Copy out the full listing exactly, omitting any picture it contains.

### Supplied data
----

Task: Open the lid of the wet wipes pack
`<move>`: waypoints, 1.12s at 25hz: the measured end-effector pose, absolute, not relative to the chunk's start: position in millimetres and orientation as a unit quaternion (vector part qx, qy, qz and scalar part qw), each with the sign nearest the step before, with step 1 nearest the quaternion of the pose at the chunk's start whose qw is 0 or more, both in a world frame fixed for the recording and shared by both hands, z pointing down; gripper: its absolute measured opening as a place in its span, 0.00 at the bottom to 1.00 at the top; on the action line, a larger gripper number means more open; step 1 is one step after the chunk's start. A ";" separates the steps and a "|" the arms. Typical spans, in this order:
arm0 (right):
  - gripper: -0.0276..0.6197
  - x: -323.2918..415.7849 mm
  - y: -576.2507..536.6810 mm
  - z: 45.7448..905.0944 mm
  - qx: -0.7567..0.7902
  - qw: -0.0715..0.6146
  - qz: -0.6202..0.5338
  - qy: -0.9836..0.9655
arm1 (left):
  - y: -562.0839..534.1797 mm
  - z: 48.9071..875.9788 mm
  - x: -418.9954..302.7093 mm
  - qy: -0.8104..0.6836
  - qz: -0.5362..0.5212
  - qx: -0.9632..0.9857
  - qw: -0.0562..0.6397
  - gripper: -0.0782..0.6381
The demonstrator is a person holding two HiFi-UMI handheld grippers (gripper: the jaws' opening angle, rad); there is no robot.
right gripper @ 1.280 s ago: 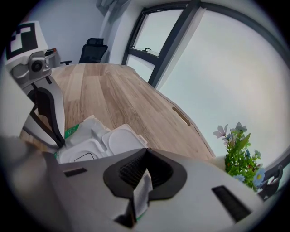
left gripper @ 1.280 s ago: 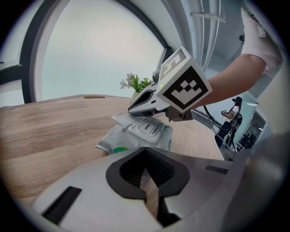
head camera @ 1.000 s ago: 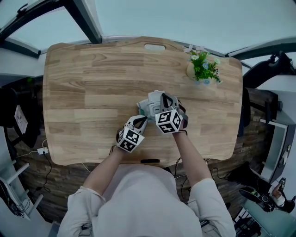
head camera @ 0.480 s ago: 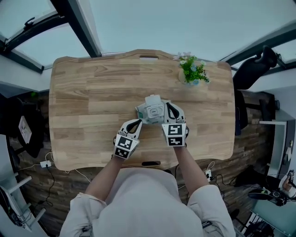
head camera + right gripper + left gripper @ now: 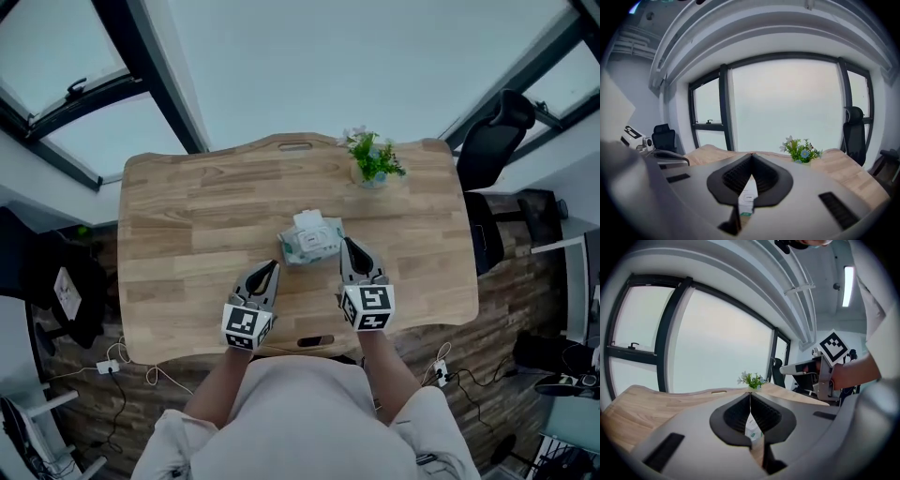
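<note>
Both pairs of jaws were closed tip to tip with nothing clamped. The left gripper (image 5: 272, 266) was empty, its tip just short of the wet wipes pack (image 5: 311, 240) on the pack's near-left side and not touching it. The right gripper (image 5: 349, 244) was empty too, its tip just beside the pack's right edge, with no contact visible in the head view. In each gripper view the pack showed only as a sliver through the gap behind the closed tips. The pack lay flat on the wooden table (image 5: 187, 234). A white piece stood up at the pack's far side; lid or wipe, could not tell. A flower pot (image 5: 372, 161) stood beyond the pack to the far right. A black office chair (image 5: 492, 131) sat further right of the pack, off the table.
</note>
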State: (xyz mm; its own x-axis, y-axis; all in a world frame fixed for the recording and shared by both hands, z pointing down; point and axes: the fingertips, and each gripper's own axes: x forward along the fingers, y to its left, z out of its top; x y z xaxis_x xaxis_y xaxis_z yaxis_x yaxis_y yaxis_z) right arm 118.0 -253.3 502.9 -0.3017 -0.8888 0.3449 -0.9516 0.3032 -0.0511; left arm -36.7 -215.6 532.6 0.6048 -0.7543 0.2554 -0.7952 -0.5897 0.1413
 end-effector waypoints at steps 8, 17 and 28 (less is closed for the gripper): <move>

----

### Solution to the exercise
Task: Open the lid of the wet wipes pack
`<move>`: waypoints, 1.12s at 25hz: the measured end-effector pose, absolute, not relative to the chunk's start: position in millimetres and orientation as a unit quaternion (vector part qx, qy, qz and scalar part qw), each with the sign nearest the step before, with step 1 nearest the quaternion of the pose at the chunk's start whose qw is 0 or more, both in a world frame fixed for the recording and shared by both hands, z pointing down; gripper: its absolute measured opening as a place in its span, 0.00 at the bottom to 1.00 at the top; on the action line, a larger gripper number means more open; step 1 is one step after the chunk's start. A ";" separates the steps and a "|" the arms. Typical spans, in this order:
arm0 (right):
  - gripper: -0.0276..0.6197
  - x: -323.2918..415.7849 mm
  - y: -576.2507..536.6810 mm
  - z: 45.7448..905.0944 mm
  - qx: -0.7567..0.7902
  - qw: -0.0715..0.6146
  - qz: -0.6202..0.5338
  - qy: -0.9836..0.9655
arm1 (left):
  - y: -562.0839..534.1797 mm
  - z: 48.9071..875.9788 mm
  - x: -418.9954..302.7093 mm
  - qy: -0.8104..0.6836
  - qz: -0.5362..0.5212
  - qx: -0.9632..0.9857
  - qw: -0.0562..0.6397
  - gripper: -0.0782..0.6381
The demonstrator is a person holding two HiFi-UMI handheld grippers (gripper: the jaws' opening angle, rad); there is no robot.
right gripper @ 1.280 s ago: 
left gripper @ 1.280 s ago: 
head camera @ 1.000 s ago: 
head camera @ 0.480 s ago: 
head camera + right gripper + left gripper @ now: 
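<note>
Both pairs of jaws were closed tip to tip with nothing clamped. The left gripper (image 5: 272, 266) was empty, its tip just short of the wet wipes pack (image 5: 311, 240) on the pack's near-left side and not touching it. The right gripper (image 5: 349, 244) was empty too, its tip just beside the pack's right edge, with no contact visible in the head view. In each gripper view the pack showed only as a sliver through the gap behind the closed tips. The pack lay flat on the wooden table (image 5: 187, 234). A white piece stood up at the pack's far side; lid or wipe, could not tell. A flower pot (image 5: 372, 161) stood beyond the pack to the far right. A black office chair (image 5: 492, 131) sat further right of the pack, off the table.
</note>
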State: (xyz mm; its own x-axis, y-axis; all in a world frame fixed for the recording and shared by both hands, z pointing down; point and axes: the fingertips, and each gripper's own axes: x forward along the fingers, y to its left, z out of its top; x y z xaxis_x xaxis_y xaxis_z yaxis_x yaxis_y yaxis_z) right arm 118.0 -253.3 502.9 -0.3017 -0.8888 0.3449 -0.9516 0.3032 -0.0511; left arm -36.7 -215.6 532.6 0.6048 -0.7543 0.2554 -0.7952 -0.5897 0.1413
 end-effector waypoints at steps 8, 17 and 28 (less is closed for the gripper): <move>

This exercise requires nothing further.